Etimológicamente, la palabra «ternura» proviene de “tendere”, en latín: lo que se ha vuelto delgado y frágil, luego de haber sido estirado al límite. De esta manera Pepín entiende que la ternura es inseparable de la tensión. En el caso de la sexualidad, es muy claro el juego de esa dialéctica, ese vaivén donde uno se muestra, por un lado, fuerte y poderoso y, por otro, frágil y vulnerable. La intensidad erótica, puede llegar a hacer que esta alternancia sea muy rápida entre los dos estados. Pero si la dureza, la sensualidad salvaje, desenfrenada, incluso violenta es agradable, es porque es precedida por la ternura. El erotismo reside en esta mezcla de opuestos, entre duro y suave, la calma y el movimiento, lo masculino y “la femenina” … (y me perdonan el invento, pero me resulta cuesta arriba el contrasentido de escribir “lo femenino”, en género masculino).

Y en ese movimiento de contrarios, la ternura se planta como un puerto seguro, más seguro incluso que el amor y el deseo. De consistencia real, sensible, por eso no miente. Por eso, en una pareja, cuando uno se obliga a ser tierno, el otro se aparta, lo rechaza.

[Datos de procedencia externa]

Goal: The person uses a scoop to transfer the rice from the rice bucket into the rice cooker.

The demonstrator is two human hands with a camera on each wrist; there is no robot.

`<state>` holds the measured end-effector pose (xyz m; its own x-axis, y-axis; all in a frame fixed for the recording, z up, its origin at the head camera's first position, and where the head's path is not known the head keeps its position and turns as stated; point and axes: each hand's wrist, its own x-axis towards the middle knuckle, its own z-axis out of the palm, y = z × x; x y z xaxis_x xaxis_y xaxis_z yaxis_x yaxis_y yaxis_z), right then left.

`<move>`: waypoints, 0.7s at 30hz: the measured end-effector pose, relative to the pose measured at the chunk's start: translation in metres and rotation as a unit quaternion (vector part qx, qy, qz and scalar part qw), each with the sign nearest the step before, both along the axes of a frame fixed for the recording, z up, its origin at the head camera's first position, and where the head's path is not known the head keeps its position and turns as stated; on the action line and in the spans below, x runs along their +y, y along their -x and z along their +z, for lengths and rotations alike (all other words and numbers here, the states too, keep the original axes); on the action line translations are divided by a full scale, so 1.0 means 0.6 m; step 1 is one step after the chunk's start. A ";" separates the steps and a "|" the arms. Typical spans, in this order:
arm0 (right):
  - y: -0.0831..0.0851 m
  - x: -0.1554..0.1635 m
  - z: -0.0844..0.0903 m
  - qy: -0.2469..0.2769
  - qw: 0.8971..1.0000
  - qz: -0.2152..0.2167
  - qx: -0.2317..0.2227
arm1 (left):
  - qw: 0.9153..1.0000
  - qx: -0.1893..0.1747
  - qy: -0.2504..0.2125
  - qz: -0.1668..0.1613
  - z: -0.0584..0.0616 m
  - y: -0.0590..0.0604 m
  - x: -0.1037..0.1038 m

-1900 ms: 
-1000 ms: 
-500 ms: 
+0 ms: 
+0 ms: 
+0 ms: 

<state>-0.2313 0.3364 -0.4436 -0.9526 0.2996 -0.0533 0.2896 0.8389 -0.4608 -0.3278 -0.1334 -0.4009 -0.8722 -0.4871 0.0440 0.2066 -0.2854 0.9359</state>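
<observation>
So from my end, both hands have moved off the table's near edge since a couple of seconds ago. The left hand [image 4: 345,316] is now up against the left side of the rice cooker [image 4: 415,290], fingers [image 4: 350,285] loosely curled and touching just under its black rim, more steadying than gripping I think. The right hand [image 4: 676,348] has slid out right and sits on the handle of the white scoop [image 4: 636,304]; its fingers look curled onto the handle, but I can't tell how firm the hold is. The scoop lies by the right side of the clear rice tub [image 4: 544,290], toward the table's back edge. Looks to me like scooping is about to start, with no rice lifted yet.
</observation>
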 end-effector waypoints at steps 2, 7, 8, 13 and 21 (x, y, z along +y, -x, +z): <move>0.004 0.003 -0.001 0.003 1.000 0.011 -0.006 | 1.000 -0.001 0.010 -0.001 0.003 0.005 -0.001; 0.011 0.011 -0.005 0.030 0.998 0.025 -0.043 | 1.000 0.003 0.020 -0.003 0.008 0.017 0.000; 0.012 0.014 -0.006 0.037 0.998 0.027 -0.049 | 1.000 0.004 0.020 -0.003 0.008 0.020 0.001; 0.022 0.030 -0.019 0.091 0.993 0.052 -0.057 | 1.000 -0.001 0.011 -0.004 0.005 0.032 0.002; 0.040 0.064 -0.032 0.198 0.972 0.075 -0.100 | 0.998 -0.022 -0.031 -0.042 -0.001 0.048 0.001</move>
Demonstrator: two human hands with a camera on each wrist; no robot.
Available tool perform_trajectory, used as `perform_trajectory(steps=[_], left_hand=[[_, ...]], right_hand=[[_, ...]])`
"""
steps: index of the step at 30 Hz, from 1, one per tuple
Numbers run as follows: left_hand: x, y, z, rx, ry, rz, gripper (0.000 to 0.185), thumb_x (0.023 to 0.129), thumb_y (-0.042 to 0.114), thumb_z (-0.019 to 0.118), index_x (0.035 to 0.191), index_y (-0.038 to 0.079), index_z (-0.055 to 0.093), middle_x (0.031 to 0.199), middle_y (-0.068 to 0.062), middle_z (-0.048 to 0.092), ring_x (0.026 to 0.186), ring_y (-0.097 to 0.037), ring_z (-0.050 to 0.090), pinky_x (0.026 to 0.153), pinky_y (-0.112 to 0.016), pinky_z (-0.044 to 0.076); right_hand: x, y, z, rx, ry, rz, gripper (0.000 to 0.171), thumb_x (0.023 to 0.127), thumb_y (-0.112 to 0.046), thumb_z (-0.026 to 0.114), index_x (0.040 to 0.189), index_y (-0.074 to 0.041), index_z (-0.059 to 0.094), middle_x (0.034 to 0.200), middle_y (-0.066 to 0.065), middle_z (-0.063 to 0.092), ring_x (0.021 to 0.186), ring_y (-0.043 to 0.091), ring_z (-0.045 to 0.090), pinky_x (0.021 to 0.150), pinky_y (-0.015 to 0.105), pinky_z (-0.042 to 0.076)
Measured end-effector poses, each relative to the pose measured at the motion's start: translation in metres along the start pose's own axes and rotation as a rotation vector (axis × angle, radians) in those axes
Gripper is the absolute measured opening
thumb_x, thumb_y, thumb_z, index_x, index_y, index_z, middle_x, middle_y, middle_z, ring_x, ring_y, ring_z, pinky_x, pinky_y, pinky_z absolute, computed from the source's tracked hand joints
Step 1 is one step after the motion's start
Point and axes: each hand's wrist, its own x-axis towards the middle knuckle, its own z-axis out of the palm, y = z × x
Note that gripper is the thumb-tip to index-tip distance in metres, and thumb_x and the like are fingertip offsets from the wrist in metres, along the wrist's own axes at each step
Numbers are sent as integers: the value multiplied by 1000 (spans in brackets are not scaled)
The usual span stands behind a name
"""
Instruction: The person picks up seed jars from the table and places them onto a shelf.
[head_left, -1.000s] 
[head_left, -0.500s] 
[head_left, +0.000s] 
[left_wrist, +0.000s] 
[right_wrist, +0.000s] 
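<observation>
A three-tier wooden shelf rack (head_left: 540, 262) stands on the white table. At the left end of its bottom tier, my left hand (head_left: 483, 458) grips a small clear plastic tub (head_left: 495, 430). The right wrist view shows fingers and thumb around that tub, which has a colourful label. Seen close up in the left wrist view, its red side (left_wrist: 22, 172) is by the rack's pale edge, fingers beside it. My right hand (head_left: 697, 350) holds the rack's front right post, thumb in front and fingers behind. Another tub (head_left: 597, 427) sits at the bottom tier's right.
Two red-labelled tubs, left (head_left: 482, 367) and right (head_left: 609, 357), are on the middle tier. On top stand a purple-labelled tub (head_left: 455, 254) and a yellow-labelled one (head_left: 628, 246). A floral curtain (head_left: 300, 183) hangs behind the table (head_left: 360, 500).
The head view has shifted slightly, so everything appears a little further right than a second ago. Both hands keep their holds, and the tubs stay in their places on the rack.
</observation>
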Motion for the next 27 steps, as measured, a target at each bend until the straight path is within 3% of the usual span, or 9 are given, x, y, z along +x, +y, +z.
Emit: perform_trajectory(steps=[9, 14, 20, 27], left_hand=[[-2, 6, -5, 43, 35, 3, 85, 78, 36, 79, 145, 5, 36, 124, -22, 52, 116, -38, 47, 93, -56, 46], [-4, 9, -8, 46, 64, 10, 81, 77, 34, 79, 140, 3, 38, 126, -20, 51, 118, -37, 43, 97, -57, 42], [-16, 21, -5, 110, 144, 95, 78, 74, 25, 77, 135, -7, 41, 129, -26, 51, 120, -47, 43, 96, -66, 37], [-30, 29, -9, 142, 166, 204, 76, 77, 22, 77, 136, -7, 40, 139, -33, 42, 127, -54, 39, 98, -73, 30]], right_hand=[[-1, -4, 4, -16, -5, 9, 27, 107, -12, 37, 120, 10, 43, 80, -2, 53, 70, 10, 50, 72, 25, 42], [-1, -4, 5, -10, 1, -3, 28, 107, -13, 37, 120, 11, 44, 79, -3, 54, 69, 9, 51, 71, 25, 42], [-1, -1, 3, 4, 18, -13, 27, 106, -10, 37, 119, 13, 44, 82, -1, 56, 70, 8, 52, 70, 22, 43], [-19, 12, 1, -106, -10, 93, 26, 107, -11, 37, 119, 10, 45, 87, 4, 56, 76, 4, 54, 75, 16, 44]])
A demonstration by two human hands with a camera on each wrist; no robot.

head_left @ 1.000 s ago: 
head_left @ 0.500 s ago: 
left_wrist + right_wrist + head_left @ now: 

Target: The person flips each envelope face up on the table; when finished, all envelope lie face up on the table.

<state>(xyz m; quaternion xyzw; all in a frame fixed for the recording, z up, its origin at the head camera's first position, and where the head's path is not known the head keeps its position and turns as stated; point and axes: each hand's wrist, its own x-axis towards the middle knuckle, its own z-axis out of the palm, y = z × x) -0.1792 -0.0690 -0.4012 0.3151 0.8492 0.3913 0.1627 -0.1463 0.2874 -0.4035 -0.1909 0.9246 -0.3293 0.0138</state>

Por eso, podemos simular el orgasmo, pero simular ternura es mucho más difícil. Y por eso, la ternura puede conducir a una sexualidad feliz, a una sexualidad donde no se miente.

Hay algo subversivo en apostar a la ternura, en medio de todo el culto a la actuación y pretensión en el que vivimos. En volver al gesto simple con la conciencia de que nos da gran placer, al tiempo que nos permite disfrutar del placer del otro. En hacer de la vulnerabilidad propia, el secreto del poder amatorio. Hay algo subversivo, en apostar a la ternura porque significa vivir sin temor al placer.